Monday 20 August 2012

Review: Men at Arms


Men at Arms by Terry Pratchett
eBook

My rating: 4 of 5 stars




Ah, I'm back at Terry Pratchett, and back in the British Books Challenge 2012.

Men at Arms (first published 1993) is discworld novel number 15, and the second focused on the Night Watch. It is set about a year after Guards! Guards!, where Captain Vimes and his crew were up against a huge dragon. This time, the enemy is not even of flesh and blood.

It all starts with the crazy mind of an aristocrat (and assassin), who wants a king for Ankh-Morpork, and who, by coincidence, recognises the current heir, who happens to be... well, present at all times anyway. In order to remove the Patrician and the current Guild structure, he steals the most deadly and dangerous weapon in existence: the gonne (I believe I don't have to explain to you what it is). It was invented by Leonard of Quirm and ordered to be destroyed by the Patrician, but instead it was kept in the assassin's museum. And it has a mind of it's own...
As more and more corpses - planned and accidents alike - turn up around the city, the Night Watch has to try and come to terms with the proceedings, as well as getting used to ethnic minorities as new recruits and the loss of Captain Vimes, who is going to be married and will be retiring in the process. Lucky for them that they have Corporal Carrot, then, who has a way of owning the city and bringing people to act as good as he believes them to be, so he can quell even the strongest of upheavals.


As someone who has enjoyed many a good murder mystery, I can definitely recommend Men at Arms to fellow readers.
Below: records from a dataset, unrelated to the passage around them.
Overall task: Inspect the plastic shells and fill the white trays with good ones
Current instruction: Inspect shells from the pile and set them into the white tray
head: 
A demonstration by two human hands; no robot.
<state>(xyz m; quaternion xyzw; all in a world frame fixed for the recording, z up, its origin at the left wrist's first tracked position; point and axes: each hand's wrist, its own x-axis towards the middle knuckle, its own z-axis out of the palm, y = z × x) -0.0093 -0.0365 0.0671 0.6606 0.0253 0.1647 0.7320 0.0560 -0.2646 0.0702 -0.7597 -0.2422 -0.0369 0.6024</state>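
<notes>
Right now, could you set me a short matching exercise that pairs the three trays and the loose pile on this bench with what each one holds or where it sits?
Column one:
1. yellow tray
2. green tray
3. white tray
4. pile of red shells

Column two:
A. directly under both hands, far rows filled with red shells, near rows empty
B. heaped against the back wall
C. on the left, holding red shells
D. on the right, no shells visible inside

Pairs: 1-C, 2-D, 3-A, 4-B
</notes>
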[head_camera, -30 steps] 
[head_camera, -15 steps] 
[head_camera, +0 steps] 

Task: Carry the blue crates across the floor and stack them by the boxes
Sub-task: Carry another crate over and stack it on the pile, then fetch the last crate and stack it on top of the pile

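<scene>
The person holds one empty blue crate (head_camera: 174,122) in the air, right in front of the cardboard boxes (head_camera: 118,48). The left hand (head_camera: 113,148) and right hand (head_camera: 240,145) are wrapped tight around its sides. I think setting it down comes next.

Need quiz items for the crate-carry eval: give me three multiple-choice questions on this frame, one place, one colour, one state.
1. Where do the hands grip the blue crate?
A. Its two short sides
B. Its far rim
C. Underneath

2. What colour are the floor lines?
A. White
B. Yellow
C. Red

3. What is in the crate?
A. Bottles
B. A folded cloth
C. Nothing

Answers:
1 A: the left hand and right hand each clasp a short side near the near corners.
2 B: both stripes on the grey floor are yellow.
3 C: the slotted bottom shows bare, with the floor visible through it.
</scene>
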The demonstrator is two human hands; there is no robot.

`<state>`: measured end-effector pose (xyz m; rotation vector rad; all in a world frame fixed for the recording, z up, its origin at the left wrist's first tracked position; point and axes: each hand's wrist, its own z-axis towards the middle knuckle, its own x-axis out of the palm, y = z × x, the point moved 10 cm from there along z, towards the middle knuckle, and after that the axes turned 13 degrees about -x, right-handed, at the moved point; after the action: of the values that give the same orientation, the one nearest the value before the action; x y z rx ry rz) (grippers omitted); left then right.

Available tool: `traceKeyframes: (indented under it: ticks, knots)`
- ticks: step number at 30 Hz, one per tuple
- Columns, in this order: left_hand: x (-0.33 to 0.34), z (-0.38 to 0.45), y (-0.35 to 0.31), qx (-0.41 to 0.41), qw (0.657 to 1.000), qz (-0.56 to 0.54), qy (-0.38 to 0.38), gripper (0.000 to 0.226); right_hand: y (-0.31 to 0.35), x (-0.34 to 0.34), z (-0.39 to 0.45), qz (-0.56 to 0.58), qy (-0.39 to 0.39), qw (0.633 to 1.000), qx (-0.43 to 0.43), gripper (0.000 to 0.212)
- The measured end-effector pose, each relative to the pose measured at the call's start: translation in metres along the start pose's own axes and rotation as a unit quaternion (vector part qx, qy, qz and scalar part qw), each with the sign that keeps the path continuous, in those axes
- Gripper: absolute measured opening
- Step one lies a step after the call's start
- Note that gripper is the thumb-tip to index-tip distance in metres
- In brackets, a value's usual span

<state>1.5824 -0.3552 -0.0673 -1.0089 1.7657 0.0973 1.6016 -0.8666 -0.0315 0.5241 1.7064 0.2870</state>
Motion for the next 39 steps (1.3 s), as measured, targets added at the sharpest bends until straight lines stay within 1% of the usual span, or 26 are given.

The plot is a thrill - as well as the usual Terry Pratchett funny - and ends on quite a surprise.
For me as a Terry Pratchett reader it was also great, because there were a lot of old acquaintances, mostly from Moving Pictures: Gaspode the talking dog, Ruby (Detritus' girlfriend), and even (if only with a small role) Mr. Silverfish of the alchemists. I guess you can read and enjoy the book even if you haven't read Moving Pictures before, but it's so much more fun to see how the old faces are never forgotten.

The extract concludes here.